James Ronal Reuel, or J.R.R., Tolkien is one of the best-loved British writers of the 20th century. His main works, The Hobbit and The Lord of The Rings have been celebrated for decades, and translated into many languages. The film version of The Lord of The Rings directed by Peter Jackson has created more interest into the author's background.
J.R.R. Tolkien was born in South Africa, in 1892. His father died when he was only three, and the family relocated to the West Midlands section of England. Early on, Tolkien demonstrated an amazing aptitude for learning languages, mastering Greek and Latin in his early teens. Of particular importance was his mastery of Finnish, which later would greatly influence the Elven language, Quenya.
While Tolkien initially attended college at Oxford, he changed his emphasis to English Literature, and attained an Arts Degree in 1915. He also, met his future wife Edith Bratt. When she converted to Catholicism, the two were married. They had four children, to whom the writer often told his many stories.
While at college, Tolkien had already begun to work on original poetry and had begun to invent Quenya. Upon graduation, he enlisted in the British Army. Many believe that the depictions of war in The Lord of the Rings were greatly influenced by his time spent in the trenches of France. Tolkien hated this interpretation and refuted it, but close scholarship of his writings to his wife during the time definitely suggests similarities.
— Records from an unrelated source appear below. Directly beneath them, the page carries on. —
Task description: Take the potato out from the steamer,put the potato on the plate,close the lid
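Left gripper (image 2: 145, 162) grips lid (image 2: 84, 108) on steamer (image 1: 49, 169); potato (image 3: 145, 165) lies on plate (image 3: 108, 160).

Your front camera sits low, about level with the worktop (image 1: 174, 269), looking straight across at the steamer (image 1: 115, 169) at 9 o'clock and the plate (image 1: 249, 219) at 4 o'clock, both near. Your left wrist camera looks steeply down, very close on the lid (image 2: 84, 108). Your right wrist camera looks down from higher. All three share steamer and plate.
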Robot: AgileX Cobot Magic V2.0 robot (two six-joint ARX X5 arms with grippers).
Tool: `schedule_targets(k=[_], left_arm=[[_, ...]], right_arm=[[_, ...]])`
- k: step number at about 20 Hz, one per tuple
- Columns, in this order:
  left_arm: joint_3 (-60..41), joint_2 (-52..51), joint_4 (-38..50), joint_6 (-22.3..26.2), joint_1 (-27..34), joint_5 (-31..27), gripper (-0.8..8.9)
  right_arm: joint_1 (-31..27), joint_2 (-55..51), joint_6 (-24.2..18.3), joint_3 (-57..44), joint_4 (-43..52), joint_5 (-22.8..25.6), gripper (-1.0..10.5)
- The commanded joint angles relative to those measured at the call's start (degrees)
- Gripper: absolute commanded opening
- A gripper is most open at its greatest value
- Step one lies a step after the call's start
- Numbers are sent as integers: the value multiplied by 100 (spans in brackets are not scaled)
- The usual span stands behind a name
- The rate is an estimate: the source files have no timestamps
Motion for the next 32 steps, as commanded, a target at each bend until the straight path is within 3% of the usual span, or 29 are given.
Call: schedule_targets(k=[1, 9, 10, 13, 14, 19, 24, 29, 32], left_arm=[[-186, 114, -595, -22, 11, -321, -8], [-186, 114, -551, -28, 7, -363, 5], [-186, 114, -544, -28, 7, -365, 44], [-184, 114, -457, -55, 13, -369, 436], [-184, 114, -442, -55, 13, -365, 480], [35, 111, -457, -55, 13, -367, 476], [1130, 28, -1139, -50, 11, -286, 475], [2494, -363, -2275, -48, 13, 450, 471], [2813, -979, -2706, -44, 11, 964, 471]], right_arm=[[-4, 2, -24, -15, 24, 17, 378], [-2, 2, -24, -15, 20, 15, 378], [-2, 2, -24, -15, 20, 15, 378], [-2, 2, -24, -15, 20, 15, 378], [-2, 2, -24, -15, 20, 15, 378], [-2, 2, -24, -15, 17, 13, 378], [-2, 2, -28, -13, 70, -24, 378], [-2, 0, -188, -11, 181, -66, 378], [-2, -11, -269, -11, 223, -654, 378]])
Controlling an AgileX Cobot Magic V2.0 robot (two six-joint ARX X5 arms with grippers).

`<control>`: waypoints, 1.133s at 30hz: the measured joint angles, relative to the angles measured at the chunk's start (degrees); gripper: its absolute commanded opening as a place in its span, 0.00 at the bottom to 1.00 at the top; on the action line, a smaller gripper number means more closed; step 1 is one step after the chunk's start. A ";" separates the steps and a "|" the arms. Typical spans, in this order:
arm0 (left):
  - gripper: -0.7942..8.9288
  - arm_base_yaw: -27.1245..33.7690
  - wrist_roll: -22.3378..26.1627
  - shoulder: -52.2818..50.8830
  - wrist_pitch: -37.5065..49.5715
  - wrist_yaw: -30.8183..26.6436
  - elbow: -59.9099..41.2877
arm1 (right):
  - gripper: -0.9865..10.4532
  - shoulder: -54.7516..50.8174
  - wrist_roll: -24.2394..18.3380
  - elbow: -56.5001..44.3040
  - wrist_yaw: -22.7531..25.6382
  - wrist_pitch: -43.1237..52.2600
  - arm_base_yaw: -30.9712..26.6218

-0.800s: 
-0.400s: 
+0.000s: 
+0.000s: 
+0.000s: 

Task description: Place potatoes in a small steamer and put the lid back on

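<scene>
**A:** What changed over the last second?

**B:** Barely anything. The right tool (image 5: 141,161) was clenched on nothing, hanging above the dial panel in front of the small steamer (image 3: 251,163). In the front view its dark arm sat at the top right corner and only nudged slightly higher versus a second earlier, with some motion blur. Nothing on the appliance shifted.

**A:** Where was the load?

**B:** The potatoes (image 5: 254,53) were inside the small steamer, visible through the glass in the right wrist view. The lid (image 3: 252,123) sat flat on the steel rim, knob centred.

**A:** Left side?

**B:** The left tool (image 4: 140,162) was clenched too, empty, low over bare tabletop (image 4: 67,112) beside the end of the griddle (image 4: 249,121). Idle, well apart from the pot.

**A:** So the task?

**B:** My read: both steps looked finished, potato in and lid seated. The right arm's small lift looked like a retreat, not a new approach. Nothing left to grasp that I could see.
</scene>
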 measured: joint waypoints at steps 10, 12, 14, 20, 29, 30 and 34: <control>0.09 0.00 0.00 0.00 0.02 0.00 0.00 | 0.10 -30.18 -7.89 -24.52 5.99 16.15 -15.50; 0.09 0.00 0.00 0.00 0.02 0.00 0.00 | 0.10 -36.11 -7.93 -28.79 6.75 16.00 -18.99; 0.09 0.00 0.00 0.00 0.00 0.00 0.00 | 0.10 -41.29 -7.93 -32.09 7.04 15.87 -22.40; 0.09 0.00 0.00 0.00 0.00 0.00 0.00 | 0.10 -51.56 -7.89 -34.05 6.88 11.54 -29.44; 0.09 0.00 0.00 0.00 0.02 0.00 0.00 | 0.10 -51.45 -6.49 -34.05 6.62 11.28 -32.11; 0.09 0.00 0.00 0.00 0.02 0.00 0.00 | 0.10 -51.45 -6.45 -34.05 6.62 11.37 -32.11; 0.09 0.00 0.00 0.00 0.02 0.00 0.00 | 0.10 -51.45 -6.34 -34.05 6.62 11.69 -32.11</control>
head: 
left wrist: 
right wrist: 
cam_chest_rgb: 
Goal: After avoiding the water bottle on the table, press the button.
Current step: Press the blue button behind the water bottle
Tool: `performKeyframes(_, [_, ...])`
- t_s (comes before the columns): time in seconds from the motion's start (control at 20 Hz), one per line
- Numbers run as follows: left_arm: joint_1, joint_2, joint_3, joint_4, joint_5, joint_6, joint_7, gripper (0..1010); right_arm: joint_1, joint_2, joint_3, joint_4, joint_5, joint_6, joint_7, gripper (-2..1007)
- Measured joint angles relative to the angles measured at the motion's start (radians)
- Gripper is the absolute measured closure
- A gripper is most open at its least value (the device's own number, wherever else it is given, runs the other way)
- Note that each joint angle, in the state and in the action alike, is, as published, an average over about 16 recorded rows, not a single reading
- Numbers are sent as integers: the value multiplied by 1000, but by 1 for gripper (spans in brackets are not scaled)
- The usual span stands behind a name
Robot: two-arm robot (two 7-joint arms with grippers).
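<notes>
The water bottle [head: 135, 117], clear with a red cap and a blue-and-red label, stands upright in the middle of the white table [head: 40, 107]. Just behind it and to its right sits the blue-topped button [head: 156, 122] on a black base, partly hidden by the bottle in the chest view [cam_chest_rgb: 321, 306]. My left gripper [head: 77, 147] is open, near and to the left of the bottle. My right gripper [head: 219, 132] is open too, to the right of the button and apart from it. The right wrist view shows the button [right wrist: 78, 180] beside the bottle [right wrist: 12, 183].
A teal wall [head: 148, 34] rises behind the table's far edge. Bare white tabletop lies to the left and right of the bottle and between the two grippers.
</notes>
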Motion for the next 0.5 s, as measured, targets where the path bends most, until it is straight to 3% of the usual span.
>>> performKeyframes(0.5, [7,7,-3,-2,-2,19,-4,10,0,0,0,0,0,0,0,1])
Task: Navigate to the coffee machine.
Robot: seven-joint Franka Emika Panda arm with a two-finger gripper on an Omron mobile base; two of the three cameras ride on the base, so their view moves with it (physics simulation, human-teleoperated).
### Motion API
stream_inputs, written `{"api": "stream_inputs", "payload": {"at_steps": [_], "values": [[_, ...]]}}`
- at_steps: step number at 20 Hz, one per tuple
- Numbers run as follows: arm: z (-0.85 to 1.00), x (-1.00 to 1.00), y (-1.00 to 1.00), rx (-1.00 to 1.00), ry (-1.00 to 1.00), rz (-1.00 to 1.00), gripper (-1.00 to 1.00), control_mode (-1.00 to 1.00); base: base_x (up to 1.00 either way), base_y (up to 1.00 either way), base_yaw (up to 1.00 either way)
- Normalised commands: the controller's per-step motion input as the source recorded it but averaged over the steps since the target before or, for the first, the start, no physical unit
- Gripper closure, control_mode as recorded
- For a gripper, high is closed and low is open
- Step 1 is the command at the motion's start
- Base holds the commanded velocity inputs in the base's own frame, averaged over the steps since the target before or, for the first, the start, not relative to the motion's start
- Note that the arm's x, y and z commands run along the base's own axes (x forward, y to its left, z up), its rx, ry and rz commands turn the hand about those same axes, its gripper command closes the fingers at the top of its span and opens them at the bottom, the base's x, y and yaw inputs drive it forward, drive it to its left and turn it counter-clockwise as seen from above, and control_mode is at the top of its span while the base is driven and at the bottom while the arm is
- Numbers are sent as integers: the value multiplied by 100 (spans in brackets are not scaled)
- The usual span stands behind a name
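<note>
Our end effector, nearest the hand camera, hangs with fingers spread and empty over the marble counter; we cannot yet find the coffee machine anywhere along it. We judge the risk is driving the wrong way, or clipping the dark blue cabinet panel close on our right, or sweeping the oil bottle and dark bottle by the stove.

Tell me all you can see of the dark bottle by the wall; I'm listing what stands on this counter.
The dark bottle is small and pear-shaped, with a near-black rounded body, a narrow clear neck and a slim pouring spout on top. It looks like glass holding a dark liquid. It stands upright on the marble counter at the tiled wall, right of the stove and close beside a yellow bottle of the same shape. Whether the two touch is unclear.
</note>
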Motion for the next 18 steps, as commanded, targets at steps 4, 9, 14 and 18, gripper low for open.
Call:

After the WWI, Tolkien became associate professor at Leed’s college. As he taught, he continued to work on stories and translations. His most noted translations were of long poems of the West Midland Dialect, quite distinct from other forms of Middle English. His translation of Sir Gawain and the Green Night is still considered by many to be an excellent verse translation.
In 1925, he was awarded full professorship at Oxford. He founded a group called the Inklings, becoming friends with both C.S. Lewis, writer of the Narnia series, and Charles Williams. Through them, and through his children, Tolkien tested out his theories and ideas about hobbits, desiring to create a mythology for Britain, since most early mythology derived from either Norse or Norman sources.
While he continued to teach and contribute many scholarly articles to philology publications, he began work in earnest on The Hobbit . It was not finished or published until 1937. After initial success with The Hobbit, he submitted what he considered to be his finest work, The Silmarillion, which was not published until after his death. This rejection was a source of deep regret to Tolkien.
However, Tolkien was encouraged to write something akin to The Hobbit , and The Lord of the Rings took shape. He initially wished to publish the whole work together, but publishers divided into three books. Reviews of the publications in the 1950s were mixed, but did attract a British following.
The work came to public notice in the US in the 1960s, as a result of pirated copies being printed. It was often tied with the counterculture movements of the 60s, which gave Tolkien some distress. It did, however, evolve into the cult following of his work still very much present today.
The Lord of The Rings as product of over 20 years of scholarship, is noted particularly for its depth, and underlayering of entirely invented cultures and languages. It is relatable to many and typifies the “hero’s journey.” Not all fans are equally pleased with the recent film version. Changes in behavior or characters like Faramir are distressing.
Tolkien, as a devout Catholic, believed there were some incorruptible people, such as his character Faramir. In the book, Faramir never tries to take the ring from Frodo. Jackson changes to Faramir not only being tempted but also actually starting Frodo back to Osgiliath. Unfortunately, Jackson seems not to have held the same faith that provides the work with this childlike belief in the infinitely good.
J.R.R. Tolkien died in 1973, and though he made other literary endeavors they were not well received. Primarily, he wrote a few short tales that were not published until after his death. Through the work of his youngest son, Christopher, lovers of the writer finally had access to The Silmarillion, as well as were privileged to read other tales he wrote along the way to his greatest work.